| International Journal of Computer Applications |
| Foundation of Computer Science (FCS), NY, USA |
| Volume 187 - Number 58 |
| Year of Publication: 2025 |
| Authors: Mirsad Hadžić, Zerina Mašetić, Fatima Mašić |
10.5120/ijca2025925988
|
Mirsad Hadžić, Zerina Mašetić, Fatima Mašić . Sentiment Analysis of FIFA-Related Tweets: Integrating NLTK’s VADER with BERT for Enhanced Classification Accuracy. International Journal of Computer Applications. 187, 58 ( Nov 2025), 73-79. DOI=10.5120/ijca2025925988
The purpose of this research is to perform sentiment analysis on Twitter data using Natural Language Processing (NLP) techniques, particularly leveraging the NLTK library in Python within a Jupyter notebook environment. The study aims to explore sentiment classification methods, evaluating the emotional tone of tweets and categorizing them as neutral, positive, or negative sentiments, utilizing NLTK's SentimentIntensityAnalyzer. The sample consists of Twitter data with columns like 'Tweet' and 'Sentiment' sourced from a CSV file. The methodology involves tokenizing and processing the text, grading sentiment, counting occurrences of the hashtag #fifa, and analyzing word frequencies [1]. In addition to the lexicon-based VADER approach, the study incorporates a transformer-based deep learning model—BERT (Bidirectional Encoder Representations from Transformers) -to enhance sentiment classification accuracy. BERT, pre-trained on large corpora and capable of understanding context and nuanced language, offers a state-of-the-art alternative to traditional models. This inclusion allows a comparative analysis between rule-based and deep learning approaches, highlighting BERT’s effectiveness in handling complex tweet structures. Furthermore, the study investigates the impact of removing stopwords and explores the list of eliminated stopwords. The expected results include gaining insights into prevalent sentiments on Twitter regarding a specified topic, frequency of the hashtag #fifa, and a comprehensive understanding of word usage, visually depicted through wordclouds.
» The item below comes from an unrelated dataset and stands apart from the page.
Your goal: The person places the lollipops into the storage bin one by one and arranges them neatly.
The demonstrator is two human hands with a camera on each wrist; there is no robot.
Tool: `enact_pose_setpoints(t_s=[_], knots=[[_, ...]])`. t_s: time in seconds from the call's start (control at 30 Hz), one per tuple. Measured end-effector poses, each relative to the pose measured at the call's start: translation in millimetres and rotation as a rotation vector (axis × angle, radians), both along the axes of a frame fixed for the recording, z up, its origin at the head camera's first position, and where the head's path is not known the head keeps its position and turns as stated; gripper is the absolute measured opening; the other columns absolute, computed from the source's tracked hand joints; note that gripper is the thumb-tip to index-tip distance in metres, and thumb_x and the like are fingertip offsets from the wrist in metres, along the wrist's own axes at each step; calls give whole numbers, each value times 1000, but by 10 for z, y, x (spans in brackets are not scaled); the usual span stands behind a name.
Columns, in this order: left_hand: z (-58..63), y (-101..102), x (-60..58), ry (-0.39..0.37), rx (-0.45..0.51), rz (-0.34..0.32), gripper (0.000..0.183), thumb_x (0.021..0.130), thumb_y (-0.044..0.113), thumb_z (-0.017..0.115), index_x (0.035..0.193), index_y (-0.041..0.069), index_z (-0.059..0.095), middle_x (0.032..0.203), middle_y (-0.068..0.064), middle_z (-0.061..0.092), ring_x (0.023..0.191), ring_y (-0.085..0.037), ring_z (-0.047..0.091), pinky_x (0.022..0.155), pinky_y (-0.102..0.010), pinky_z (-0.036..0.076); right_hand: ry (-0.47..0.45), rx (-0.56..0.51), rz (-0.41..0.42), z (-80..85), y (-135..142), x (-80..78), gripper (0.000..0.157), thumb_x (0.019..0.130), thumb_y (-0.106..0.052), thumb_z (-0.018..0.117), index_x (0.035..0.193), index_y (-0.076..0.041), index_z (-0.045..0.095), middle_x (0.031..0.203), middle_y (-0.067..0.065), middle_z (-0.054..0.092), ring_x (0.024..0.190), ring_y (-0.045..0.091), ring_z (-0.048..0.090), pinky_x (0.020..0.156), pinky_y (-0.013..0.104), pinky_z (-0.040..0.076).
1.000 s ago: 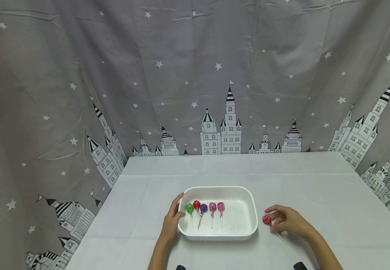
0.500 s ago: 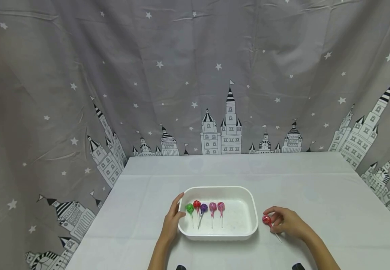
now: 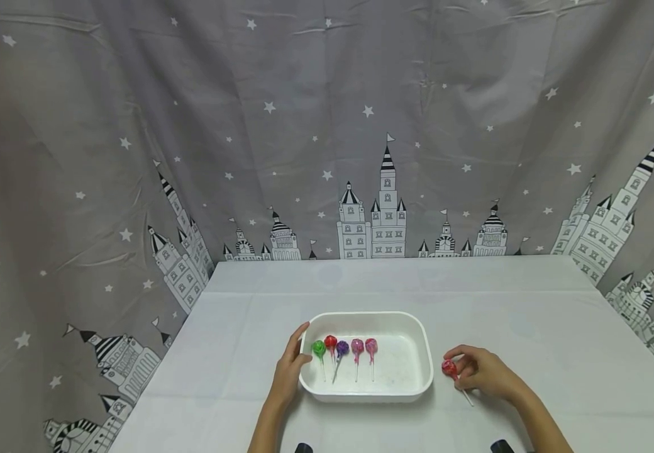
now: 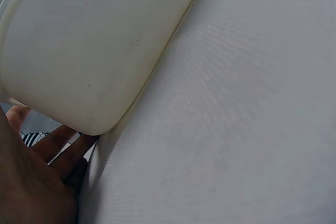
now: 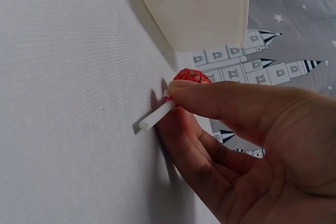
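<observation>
A white plastic tray (image 3: 369, 398) sits on the table with several wrapped lollipops in its left half: a green lollipop (image 3: 318, 348), a red one, a purple lollipop (image 3: 341, 348) and two pink ones. My left hand (image 3: 287, 371) holds the tray's left end, thumb at the rim; in the left wrist view its fingers lie along the outer wall near the corner. To the right of the tray, my right hand (image 3: 485, 374) pinches a red lollipop (image 5: 192, 75) between thumb and fingers, just below the candy. Its white stick points toward me, low over the tabletop.
A white cloth (image 3: 236, 327) covers the table. Behind and beside it hangs a grey curtain (image 3: 304, 75) printed with stars and castles. Dark rounded ends (image 3: 304, 447) show at the bottom edge near each wrist.
Almost nothing differs. My right hand and the red lollipop have shifted very slightly, with the stick turned a little. My left hand and the tray stay in place.
</observation>
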State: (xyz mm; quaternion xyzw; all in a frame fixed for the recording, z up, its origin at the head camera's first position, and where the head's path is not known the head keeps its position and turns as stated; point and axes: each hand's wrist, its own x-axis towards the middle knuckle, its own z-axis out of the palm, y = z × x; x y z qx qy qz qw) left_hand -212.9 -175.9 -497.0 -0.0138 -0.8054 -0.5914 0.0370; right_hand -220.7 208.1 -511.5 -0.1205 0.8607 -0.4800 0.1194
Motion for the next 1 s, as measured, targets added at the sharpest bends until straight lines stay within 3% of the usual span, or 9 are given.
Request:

Possible limitations include inherent subjectivity in sentiment analysis, potential variations in language use, reliance on hashtag frequency as an indicator of topic prevalence, and the effectiveness of stopword removal, which may be context-dependent. The addition of wordcloud analysis enhances the visual representation of the most frequent words, providing a holistic perspective on the dataset.